El Santo del día
26 de junio
San Pelayo
Oración a San Pelayo
Querido San Pelayo, te veneramos en este día y te suplicamos que intercedas por nosotros ante el Señor. Tú, que fuiste un joven valiente en la defensa de la fe, danos la fortaleza para enfrentar los desafíos y adversidades de nuestra vida diaria. Ayúdanos a ser fieles a nuestros principios ya vivir con integridad, incluso cuando enfrentemos oposición. Inspíranos con tu ejemplo de valentía y entrega total a Dios. Te pedimos que nos protejas de todo mal y nos guíes por el camino de la santidad. ¡Ay, San Pelayo, ruega por nosotros!
Amén.
A medida que el número de prisioneros aumentaba, Pelayo se multiplicaba para atenderlos, curarlos, catequizarlos y cuando los iban a liberar o a condenar, el adolescente de solo 13 años, los preparaba para la libertad o para el buen morir y por eso todos –clérigos, niños, jóvenes, ancianos– acudían a él en busca de consuelo e invariablemente lo hallaban en sus palabras, gestos y acción. Así las cosas, los carceleros se sorprendían de la piedad, palabra ágil, buen humor y sobre todo por la devoción con la que socorría a los enfermos y a los más débiles las 24 horas del día. Paulatinamente su fama de santidad y los rumores sobre sus atributos físicos fueron trascendiendo los muros de la prisión, hasta que llegaron a oídos del califa Abderramán III.
Pelayo (nacido en Galicia, España, en el 911), vivía con su tío Hermogio, que era el obispo de la ciudad de Tuy y bajo su cuidado había aprendido precozmente latín, gramática, retórica y las bases de la teología y en todas estas materias era un alumno aventajado lo que hacía suponer que tendría una brillante carrera eclesiástica, pero en el 920, cuando Abderramán III venció las tropas del reino de León, tío y sobrino fueron apresados y confinados en una lóbrega mazmorra en la ciudad de Córdoba y en vista de que –después de tres años–, nadie pagaba rescate por ellos, el califa mantuvo como rehén a Pelayo, mientras el obispo salía a reunir el dinero suficiente para cancelar la suma exigida por el gobernante moro. Pero el prelado Hermogio murió al poco tiempo, y Pelayo, al saber la noticia, puso su vida en manos de Dios y con más bríos redobló su celo por los compañeros, sin preocuparse de lo que pudiera suceder. Y no fue nada bueno lo que ocurrió.

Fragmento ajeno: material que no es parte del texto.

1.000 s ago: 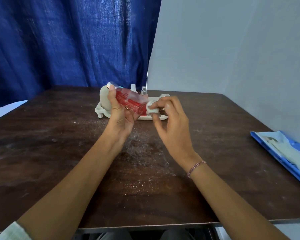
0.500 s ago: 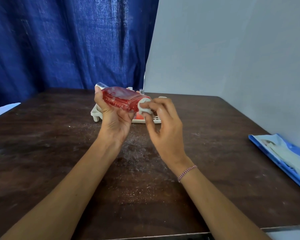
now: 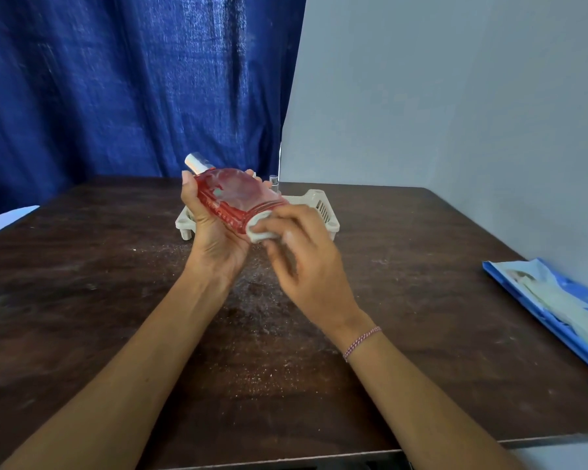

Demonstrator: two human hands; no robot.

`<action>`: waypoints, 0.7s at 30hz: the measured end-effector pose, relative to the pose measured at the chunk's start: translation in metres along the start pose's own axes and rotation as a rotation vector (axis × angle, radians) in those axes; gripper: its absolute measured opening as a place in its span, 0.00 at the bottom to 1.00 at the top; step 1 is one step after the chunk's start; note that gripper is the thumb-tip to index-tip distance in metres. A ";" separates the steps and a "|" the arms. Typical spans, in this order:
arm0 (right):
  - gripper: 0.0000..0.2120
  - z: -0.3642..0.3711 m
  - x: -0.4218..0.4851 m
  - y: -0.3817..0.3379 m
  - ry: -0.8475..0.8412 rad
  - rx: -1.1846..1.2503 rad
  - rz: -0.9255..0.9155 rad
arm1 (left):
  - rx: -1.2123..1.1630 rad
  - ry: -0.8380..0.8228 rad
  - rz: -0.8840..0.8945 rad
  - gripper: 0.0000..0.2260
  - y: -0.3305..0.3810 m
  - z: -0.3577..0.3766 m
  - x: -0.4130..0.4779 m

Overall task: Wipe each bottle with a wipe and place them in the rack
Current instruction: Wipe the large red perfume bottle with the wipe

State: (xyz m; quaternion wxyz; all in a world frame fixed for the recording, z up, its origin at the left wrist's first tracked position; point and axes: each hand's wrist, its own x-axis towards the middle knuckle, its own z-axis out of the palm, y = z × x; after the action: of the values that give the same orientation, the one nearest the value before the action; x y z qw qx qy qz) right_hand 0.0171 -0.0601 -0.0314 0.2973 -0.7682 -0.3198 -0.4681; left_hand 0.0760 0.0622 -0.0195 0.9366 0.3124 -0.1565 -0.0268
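- The left hand [image 3: 214, 239] had its grip closed round the red bottle [image 3: 238, 195], tilted above the table [image 3: 82, 300].
- The right hand [image 3: 306, 262] pinched a white wipe [image 3: 260, 228] against the bottle's base.
- The rack [image 3: 323, 206] stood just behind.

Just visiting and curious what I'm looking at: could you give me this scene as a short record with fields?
left hand: grips red bottle, tilted, cap up and away
right hand: holds white wipe against the bottle's bottom end
rack: white, on table behind the hands
blue packet: at table's right edge
stage: wiping, bottle not yet racked
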 end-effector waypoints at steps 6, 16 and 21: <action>0.08 -0.005 0.002 0.010 0.068 0.055 0.140 | -0.008 0.015 0.008 0.37 0.004 0.006 -0.005; 0.09 -0.002 0.004 0.015 -0.008 0.623 0.695 | -0.001 -0.079 -0.063 0.39 0.015 0.002 -0.008; 0.10 -0.004 0.006 0.015 0.016 0.629 0.760 | -0.012 -0.178 -0.136 0.36 0.013 0.001 -0.008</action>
State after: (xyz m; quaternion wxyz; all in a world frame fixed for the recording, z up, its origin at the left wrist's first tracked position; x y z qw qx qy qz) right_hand 0.0286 -0.0713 -0.0268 0.6672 -0.6998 -0.1404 -0.2132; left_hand 0.0672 0.0735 -0.0129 0.9169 0.3128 -0.2173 -0.1191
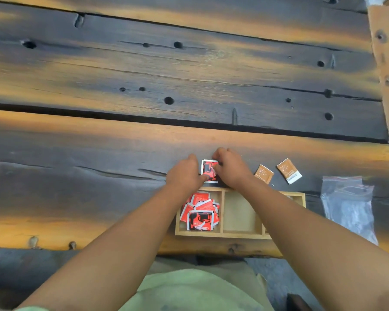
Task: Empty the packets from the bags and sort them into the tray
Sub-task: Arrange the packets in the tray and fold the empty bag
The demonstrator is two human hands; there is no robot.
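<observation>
A red and black packet [208,170] lies on the table just beyond the wooden tray [222,235]. My left hand [185,176] and my right hand [230,169] both pinch it, one at each side. The tray's left compartment holds a heap of red packets [200,212]. Its middle compartment [240,214] is bare, and my right forearm hides most of the right one. Two orange packets [263,173] [289,170] lie on the table right of my hands. Clear zip bags [348,205] lie flat at the far right.
The table is of dark, rough planks with holes and a deep groove [189,122] across the middle. Its front edge [211,250] runs just below the tray. A wooden post [386,63] stands at the right edge.
</observation>
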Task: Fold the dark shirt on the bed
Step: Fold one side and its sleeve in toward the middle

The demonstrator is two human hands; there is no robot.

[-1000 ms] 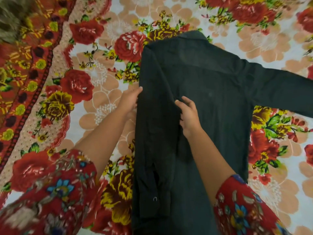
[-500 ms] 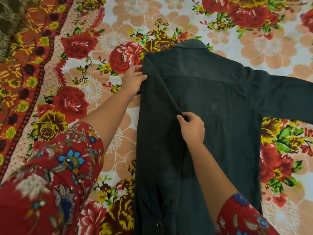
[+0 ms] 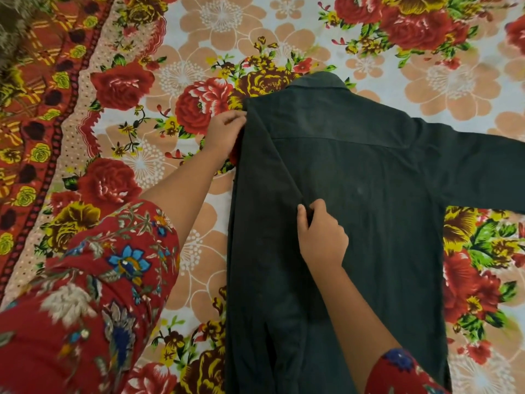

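Found the dark shirt [image 3: 377,223] lying back-up on the floral bed [image 3: 196,268], collar [image 3: 315,81] at the shirt's far end. Saw 1 sleeve [image 3: 267,251] folded in over the shirt's back, the other sleeve [image 3: 483,172] stretched flat out from the shirt's right shoulder. Pinched the shirt's left shoulder edge with the left grip [image 3: 224,132], fingers curled on cloth. Closed the right grip [image 3: 322,234] on the folded sleeve's edge at mid-back.
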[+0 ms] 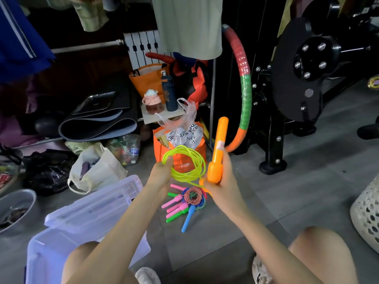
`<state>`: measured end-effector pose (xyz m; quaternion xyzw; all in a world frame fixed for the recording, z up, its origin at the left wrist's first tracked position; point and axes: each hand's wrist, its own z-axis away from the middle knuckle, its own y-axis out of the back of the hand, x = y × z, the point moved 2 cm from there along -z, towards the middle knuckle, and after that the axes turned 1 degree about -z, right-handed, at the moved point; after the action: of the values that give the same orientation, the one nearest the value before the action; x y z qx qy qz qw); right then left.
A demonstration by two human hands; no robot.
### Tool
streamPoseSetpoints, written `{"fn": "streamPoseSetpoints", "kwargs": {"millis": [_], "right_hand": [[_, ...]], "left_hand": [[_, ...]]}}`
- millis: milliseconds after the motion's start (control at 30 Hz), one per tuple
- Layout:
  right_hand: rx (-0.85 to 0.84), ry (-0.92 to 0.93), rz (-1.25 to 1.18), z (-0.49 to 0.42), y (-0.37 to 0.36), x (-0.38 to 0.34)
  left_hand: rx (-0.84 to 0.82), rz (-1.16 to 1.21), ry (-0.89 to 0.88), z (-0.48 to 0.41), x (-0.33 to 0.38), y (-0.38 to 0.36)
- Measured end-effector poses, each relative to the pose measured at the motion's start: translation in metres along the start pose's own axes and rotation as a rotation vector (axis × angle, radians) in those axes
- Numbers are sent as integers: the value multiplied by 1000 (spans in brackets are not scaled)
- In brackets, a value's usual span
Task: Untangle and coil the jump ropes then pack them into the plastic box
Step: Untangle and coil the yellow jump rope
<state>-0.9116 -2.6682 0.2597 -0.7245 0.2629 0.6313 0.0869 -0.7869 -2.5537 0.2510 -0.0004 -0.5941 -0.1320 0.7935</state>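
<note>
Neon-yellow rope (189,160) coiled, orange handle (219,148) upright, coiled ropes (192,196) on floor, clear box (47,253) open

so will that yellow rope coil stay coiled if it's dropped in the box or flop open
Likely springy, not limp: the yellow rope holds wide round loops though the left hand pinches it at one spot. The loops sit unevenly, so it may spread once released. The chunky orange handle in the right hand could drag it askew.

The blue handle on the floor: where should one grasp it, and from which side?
Probably pinch the blue handle near its free lower end, coming from above: it lies flat and juts out of the rope pile.
</note>
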Motion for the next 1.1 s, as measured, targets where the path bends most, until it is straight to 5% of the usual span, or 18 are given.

El califa, curioso, quiso saber si eran ciertos los rumores sobre Pelayo. Antes de llevarlo a su presencia, le quitaron sus andrajos, lo vistieron como un príncipe y al verlo Abderramán, quedó tan prendado de su inteligencia y de su belleza física, que le prometió honores, riquezas, altos cargos, si renunciaba a su fe y accedía a sus requerimientos amorosos, pero el adolescente le dijo: “Sí, ¡oh rey!, soy cristiano; lo he sido y lo seré. Tus riquezas no valen nada. No pienses que por cosas tan pasajeras voy a renegar de Cristo que es mi Señor y el tuyo, aunque tú no lo quieras”. Luego Abderramán III, pretendió acariciarlo y el chico, lo abofeteó; entonces el retorcido soberano montó en cólera y quiso ablandarlo con refinadas torturas, pero Pelayo se mantuvo firme.
En vista de que no podía doblegarlo, el 26 de junio del año 925, ordenó que le desgarraran sus carnes con tenazas y luego desde una catapulta de guerra, lo lanzaron a la otra orilla del río Guadalquivir y como continuaba vivo, un verdugo lo degolló, cuando apenas contaba 14 años. Su brutal sacrificio le mereció un lugar de honor en el catálogo de los mártires y por eso hoy 26 de junio, día de su festividad, pidámosle a san Pelayo, que nos mantenga firmes en nuestra fe.